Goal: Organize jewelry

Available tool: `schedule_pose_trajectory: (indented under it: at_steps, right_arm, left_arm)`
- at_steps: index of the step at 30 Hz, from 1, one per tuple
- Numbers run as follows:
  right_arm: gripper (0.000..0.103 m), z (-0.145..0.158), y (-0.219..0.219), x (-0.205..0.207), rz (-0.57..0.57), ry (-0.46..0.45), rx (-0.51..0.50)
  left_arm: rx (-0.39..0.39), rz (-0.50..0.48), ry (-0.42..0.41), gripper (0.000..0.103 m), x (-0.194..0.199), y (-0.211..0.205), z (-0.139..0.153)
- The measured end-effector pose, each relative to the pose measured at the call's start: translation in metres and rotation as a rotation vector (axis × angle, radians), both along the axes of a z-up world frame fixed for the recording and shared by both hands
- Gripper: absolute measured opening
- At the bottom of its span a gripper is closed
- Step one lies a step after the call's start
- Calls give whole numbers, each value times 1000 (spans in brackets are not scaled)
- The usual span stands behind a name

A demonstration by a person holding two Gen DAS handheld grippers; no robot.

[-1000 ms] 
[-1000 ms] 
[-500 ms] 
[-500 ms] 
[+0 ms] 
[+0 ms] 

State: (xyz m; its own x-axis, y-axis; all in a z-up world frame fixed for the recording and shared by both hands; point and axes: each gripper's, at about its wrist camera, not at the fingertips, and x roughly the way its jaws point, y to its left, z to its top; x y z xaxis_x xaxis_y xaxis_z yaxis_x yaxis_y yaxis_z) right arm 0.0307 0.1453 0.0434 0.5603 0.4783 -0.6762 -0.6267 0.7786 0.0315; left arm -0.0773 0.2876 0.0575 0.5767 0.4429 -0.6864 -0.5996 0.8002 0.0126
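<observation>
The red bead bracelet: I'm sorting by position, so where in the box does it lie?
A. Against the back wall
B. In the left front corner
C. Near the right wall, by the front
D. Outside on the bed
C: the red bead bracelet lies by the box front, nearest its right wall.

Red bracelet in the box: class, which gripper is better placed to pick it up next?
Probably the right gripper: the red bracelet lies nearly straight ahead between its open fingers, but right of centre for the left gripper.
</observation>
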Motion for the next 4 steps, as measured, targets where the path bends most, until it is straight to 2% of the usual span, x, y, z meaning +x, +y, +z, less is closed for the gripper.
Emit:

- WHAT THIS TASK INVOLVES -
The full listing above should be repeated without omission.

- ANSWER SPACE -
Goal: Organize jewelry

Available tool: `schedule_pose_trajectory: (indented under it: at_steps, right_arm, left_arm)`
- at_steps: index of the step at 30 Hz, from 1, one per tuple
- Numbers run as follows:
  right_arm: gripper (0.000..0.103 m), z (-0.145..0.158), y (-0.219..0.219), x (-0.205..0.207), rz (-0.57..0.57), ry (-0.46..0.45), rx (-0.51..0.50)
  left_arm: rx (-0.39..0.39), rz (-0.50..0.48), ry (-0.42..0.41), gripper (0.000..0.103 m), x (-0.194..0.199), y (-0.211..0.205), z (-0.139..0.153)
- The measured end-effector pose, each relative to the pose measured at the call's start: translation in metres and rotation as a rotation vector (axis × angle, radians), both along the axes of a z-up world frame fixed for the recording and shared by both hands
- Gripper: absolute measured opening
- At the bottom of its span a gripper is closed
- Step one lies a step after the call's start
- Calls give whole numbers, each value times 1000 (spans in brackets are not scaled)
- The usual span stands behind a name

A demonstration by a person holding two Gen DAS handheld grippers; no robot.

[-1000 ms] 
[-1000 ms] 
[-500 ms] 
[-500 ms] 
[+0 ms] 
[+0 ms] 

State: (xyz m; its own x-axis, y-axis; all in a z-up world frame fixed for the recording and shared by both hands; point and axes: each gripper's, at about its wrist camera, not at the fingertips, and x roughly the way its jaws point, y to its left, z to its top; x y z xaxis_x xaxis_y xaxis_z yaxis_x yaxis_y yaxis_z) right arm 0.0307 0.1453 0.0434 0.5603 0.4783 -0.6762 -0.6267 0.7786 0.0315; left arm -0.0773 0.2876 0.0575 0.5767 0.4429 -0.6864 -0.5996 0.8002 0.0126
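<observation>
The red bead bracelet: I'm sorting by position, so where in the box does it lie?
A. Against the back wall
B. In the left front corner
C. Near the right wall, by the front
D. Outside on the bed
C: the red bead bracelet lies by the box front, nearest its right wall.

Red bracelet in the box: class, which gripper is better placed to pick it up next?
Probably the right gripper: the red bracelet lies nearly straight ahead between its open fingers, but right of centre for the left gripper.
</observation>
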Motion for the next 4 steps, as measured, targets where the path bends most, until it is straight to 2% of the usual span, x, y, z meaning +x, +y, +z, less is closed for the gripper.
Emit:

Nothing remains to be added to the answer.